Portrait de Virginie

        Le livre est une critique épouvantée des techniques modernes de surveillance et de contrôle des individus et une méditation philosophique sur la pire fin de siècle imaginable.

Il décrit une Grande Bretagne trente ans après une guerre nucléaire entre l'Est et l'Ouest censée avoir eu lieu dans les années 50 et où s'est instauré un régime de type totalitaire  fortement inspiré à la fois du stalinisme et de certains éléments du nazisme. La liberté d'expression n’existe plus. Jusqu’aux pensées, les vies individuelles sont minutieusement surveillées. Parabole du despotisme moderne, l'univers imaginé par l'écrivain anglais a donné naissance à l’adjectif « orwellien », devenu un terme utilisé fréquemment.

Certains intellectuels ayant connu le régime stalinien, comme Czeslaw Milosz, reconnaissent son étonnante intuition des mécanismes politiques et psychologiques du totalitarisme soviétique, quand bien même il ne l'a pas connu.

Le concept de Big Brother inventé dans 1984

L’Angsoc (mot novlangue pour « Socialisme Anglais »), régime social et politique d’Océania, une des trois puissances du monde, divise le peuple en trois classes sociales : le « Parti Intérieur », classe dirigeante, le « Parti Extérieur », travailleurs moyens, et les « proles », classe ouvrière représentant 85% de la population, entassée dans les bas-quartiers.

La principale figure du roman, Big Brother, est le chef du « Parti », donc de l'État, objet d'un culte de la personnalité. La propagande est assurée par d’immenses affiches placardées dans les rues, indiquant à tous que "Big Brother vous regarde " (Big Brother is watching you) et par les « télécrans » dans les domiciles privés et les lieux publics. Big Brother n'apparaît jamais en personne. Il est représenté par le visage d'un homme d'environ 45 ans, moustachu, fixant les gens dans les yeux, avec une expression sévère mais rassurante. Bien qu’il soit affirmé que Big Brother est le créateur du parti, ainsi que le héros d'innombrables exploits, le visage public semble trop jeune pour avoir participé à des événements lointains et il ne vieillit pas. Il devient évident pour le lecteur que Big Brother est une icône de propagande qui n'existe pas en tant qu'être humain.

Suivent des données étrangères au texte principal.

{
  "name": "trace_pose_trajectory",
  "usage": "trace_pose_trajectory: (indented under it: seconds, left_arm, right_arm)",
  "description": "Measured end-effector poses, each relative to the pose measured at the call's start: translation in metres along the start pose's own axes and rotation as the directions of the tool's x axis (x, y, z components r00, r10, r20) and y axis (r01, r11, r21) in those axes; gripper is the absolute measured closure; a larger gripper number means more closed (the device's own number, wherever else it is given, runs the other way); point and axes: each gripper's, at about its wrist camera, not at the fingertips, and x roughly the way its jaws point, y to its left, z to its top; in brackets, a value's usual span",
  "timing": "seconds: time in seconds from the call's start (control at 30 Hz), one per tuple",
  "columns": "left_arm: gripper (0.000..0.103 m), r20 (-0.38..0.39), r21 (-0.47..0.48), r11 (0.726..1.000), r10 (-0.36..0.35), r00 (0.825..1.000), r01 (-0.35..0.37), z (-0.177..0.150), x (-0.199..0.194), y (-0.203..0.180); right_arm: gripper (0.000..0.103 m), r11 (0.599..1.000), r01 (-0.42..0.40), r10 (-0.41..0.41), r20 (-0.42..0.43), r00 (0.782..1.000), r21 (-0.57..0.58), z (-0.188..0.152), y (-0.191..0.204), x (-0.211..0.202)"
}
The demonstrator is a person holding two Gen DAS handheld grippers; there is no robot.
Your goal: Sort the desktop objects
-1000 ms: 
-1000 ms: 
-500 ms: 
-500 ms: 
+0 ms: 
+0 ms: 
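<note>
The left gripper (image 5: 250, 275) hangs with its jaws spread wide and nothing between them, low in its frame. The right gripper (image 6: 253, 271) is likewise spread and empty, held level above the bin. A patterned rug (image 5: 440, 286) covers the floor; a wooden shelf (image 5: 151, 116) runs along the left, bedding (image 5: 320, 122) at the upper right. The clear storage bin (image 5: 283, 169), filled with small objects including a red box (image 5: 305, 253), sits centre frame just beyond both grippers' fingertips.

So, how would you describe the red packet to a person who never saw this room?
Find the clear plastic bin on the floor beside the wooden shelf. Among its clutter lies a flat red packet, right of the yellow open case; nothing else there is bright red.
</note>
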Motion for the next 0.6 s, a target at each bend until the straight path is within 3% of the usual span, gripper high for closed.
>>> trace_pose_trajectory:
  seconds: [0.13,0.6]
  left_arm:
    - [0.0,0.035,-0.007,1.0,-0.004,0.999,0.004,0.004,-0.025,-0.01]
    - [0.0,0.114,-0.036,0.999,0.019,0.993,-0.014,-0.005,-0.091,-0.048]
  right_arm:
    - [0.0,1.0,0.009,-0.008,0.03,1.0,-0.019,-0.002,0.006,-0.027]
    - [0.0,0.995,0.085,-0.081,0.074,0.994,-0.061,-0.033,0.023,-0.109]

Big Brother est devenu une figure métaphorique du régime policier et totalitaire, de la société de la surveillance, ainsi que de la réduction des libertés, passée aujourd’hui dans le langage courant.

Le bouc émissaire

L’ensemble des maux qui frappent la société est attribué à un opposant, le « Traître Emmanuel Goldstein », dont le nom et la description physique ressemblent beaucoup à Lev Davidovitch Bronstein alias Léon Trotski. Des séances d'hystérie collective obligatoires, les « Deux minutes de la haine », moment rituel de la journée, sont organisées quotidiennement, où le visage de l'ennemi de l'Angsoc est diffusé sur les écrans.

Ce Goldstein peut aussi être considéré, tout comme Big Brother, comme une allégorie immortelle, la personnification du mal, de la déviation par rapport au Parti.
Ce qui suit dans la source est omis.